__Your instructions__
The expected output is each line below containing "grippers", copied in full.

__Records contained in a dataset__
--------------------------------
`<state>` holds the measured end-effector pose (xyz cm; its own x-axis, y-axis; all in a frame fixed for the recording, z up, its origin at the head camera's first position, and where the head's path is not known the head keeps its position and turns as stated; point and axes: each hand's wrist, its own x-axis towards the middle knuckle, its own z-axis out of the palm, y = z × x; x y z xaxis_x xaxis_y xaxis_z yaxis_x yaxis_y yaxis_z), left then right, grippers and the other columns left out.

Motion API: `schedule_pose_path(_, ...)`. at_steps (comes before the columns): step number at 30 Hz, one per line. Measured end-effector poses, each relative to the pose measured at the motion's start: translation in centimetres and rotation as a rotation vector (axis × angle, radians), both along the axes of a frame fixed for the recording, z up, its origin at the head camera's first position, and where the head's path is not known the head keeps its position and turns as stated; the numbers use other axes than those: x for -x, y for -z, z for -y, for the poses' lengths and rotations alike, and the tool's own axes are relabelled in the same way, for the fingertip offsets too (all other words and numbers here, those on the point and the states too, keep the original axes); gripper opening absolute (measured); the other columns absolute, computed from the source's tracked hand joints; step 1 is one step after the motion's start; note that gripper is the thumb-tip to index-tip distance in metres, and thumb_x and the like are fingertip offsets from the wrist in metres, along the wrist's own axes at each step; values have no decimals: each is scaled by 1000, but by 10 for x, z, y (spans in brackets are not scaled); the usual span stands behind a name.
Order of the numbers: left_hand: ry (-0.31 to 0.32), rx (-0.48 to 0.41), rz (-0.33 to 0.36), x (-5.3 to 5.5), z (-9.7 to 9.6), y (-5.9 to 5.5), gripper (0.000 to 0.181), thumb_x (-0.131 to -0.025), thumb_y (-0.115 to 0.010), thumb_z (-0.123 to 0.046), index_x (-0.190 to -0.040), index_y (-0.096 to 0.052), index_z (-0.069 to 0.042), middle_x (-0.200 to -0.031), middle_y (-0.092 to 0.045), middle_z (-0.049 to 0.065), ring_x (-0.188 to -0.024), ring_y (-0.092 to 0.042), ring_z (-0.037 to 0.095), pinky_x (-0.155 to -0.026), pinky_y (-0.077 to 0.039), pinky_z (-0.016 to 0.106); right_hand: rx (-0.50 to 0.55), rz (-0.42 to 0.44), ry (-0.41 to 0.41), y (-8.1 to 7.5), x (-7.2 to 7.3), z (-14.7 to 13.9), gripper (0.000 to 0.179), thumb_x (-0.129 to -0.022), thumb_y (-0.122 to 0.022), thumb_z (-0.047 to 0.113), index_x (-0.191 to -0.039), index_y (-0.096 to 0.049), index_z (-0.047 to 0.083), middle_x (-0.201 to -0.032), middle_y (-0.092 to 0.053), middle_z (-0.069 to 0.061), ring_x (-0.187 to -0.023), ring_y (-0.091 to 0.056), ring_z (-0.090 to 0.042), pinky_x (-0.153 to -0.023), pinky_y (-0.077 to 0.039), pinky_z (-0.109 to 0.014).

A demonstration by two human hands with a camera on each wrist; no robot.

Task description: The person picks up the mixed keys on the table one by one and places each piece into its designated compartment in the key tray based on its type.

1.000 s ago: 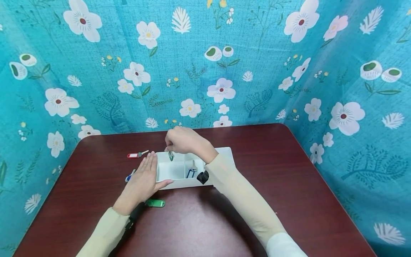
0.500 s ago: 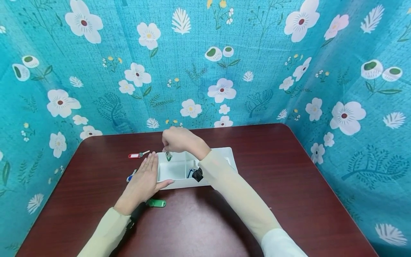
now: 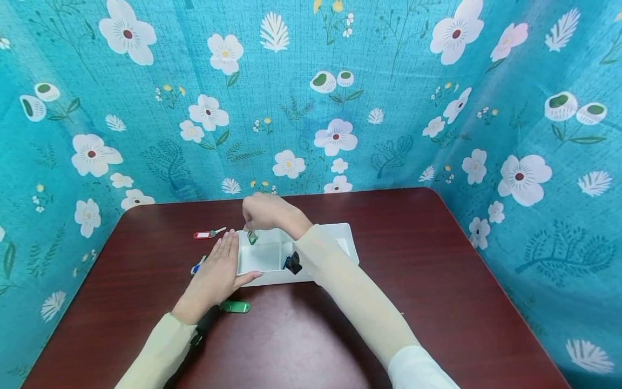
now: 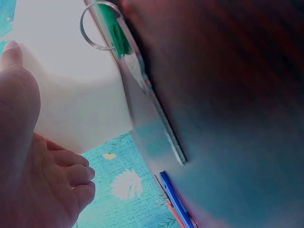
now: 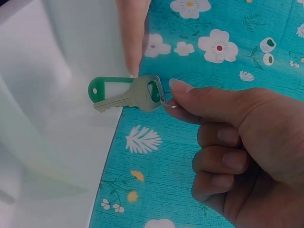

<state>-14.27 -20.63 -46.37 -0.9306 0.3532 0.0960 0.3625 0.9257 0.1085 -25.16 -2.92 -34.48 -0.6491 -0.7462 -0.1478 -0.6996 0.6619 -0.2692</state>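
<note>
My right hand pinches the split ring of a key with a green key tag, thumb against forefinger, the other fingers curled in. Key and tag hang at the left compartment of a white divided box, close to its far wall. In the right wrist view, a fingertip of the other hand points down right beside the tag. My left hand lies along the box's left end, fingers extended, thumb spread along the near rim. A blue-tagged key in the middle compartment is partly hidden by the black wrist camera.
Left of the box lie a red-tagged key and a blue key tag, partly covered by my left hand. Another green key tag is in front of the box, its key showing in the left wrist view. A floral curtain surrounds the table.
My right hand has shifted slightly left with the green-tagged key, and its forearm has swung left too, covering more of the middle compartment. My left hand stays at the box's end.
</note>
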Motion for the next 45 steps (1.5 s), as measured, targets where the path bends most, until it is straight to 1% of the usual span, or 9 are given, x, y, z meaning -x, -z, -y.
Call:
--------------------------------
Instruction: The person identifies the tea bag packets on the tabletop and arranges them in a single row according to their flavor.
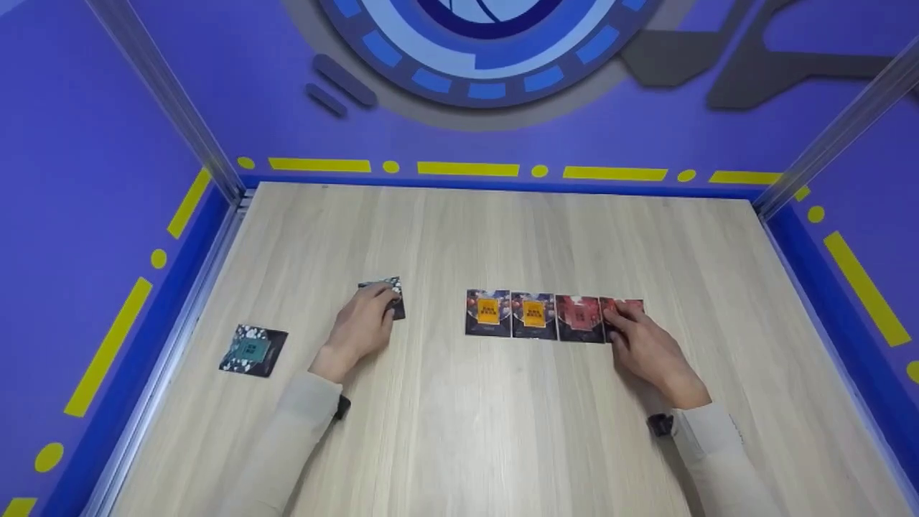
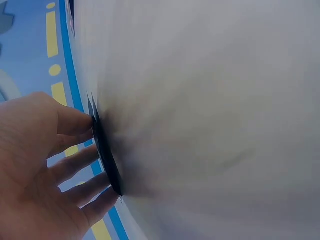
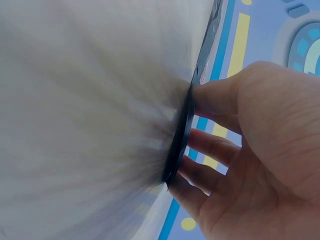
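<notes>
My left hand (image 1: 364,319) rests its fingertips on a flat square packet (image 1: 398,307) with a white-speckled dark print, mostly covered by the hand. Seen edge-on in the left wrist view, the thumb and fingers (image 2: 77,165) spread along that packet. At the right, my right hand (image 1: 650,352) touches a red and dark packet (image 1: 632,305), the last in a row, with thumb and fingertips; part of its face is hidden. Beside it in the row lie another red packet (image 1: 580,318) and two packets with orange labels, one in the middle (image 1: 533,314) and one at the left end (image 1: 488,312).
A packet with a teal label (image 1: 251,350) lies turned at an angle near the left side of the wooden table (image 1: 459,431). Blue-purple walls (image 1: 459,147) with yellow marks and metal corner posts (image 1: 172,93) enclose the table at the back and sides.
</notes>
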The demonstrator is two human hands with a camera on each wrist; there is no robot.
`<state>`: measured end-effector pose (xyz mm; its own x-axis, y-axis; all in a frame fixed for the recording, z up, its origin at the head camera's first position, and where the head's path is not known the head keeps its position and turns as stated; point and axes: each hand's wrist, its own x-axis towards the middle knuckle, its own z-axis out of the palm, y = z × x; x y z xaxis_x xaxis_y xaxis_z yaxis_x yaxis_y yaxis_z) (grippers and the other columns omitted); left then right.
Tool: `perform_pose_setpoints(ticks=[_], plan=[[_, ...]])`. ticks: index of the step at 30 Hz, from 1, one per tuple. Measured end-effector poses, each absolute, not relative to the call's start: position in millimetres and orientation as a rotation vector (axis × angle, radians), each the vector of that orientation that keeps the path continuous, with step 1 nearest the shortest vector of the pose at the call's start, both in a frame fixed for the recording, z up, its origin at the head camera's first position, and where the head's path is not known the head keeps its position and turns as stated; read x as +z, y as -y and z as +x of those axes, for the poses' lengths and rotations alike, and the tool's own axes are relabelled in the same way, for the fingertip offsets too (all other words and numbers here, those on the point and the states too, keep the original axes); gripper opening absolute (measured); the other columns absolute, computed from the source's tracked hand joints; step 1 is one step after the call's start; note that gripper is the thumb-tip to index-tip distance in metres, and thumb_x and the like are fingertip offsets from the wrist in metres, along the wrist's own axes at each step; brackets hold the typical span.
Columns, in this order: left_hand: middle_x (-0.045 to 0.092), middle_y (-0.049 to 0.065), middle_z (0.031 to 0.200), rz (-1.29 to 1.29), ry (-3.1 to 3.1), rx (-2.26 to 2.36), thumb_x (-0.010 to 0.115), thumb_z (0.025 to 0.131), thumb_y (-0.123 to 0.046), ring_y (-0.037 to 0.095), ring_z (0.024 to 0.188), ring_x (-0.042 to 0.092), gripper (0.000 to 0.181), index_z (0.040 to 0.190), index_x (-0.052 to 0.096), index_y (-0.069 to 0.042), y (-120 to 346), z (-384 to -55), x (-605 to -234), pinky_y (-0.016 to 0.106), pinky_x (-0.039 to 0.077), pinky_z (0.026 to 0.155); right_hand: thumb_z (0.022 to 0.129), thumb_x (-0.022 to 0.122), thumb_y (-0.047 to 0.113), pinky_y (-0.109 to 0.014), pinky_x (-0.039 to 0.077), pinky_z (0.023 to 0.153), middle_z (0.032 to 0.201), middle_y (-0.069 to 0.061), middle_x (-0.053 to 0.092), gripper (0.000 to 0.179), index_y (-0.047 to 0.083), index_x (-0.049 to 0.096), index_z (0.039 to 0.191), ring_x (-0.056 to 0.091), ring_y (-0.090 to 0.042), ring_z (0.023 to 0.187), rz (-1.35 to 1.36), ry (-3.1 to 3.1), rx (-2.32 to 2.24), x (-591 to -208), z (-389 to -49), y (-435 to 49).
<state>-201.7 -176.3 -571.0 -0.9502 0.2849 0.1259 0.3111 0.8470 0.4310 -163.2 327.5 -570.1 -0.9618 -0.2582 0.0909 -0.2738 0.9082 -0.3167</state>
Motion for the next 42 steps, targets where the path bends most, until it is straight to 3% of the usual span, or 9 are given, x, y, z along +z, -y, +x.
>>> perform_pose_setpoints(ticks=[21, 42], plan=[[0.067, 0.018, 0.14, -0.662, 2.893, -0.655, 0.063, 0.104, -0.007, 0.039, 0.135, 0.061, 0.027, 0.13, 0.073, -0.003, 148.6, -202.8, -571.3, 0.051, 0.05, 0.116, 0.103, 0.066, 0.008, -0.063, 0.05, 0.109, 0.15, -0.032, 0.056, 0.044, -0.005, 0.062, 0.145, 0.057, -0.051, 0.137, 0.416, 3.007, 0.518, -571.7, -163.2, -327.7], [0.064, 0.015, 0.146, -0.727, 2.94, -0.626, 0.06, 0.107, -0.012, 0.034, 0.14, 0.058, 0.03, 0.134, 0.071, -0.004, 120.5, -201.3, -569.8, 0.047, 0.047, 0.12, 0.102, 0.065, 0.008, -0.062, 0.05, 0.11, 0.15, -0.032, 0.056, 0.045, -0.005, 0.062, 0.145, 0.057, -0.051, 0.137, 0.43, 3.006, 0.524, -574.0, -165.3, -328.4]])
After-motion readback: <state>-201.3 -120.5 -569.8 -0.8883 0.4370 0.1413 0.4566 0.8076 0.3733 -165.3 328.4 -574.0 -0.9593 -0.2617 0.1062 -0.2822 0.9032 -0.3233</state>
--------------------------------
__Solution for this problem__
`<state>` holds the measured end-effector pose (xyz cm; its own x-axis, y-axis; all in a frame fixed for the recording, z up, its origin at the head camera's first position, and where the head's path is not known the head keeps its position and turns as stated; point and axes: each hand's wrist, its own x-axis towards the middle knuckle, its own z-axis out of the palm, y = z × x; x y z xaxis_x xaxis_y xaxis_z yaxis_x yaxis_y yaxis_z), left then right, grippers and the other columns left out.
`<state>`: measured end-effector pose (xyz mm; its own x-axis, y-axis; all in a frame fixed for the recording, z up, its origin at the head camera's first position, and where the head's path is not known the head keeps its position and turns as stated; point and axes: each hand's wrist, its own x-axis towards the middle knuckle, its own z-axis out of the palm, y = z × x; x y z xaxis_x xaxis_y xaxis_z yaxis_x yaxis_y yaxis_z) (grippers and the other columns omitted); left then right.

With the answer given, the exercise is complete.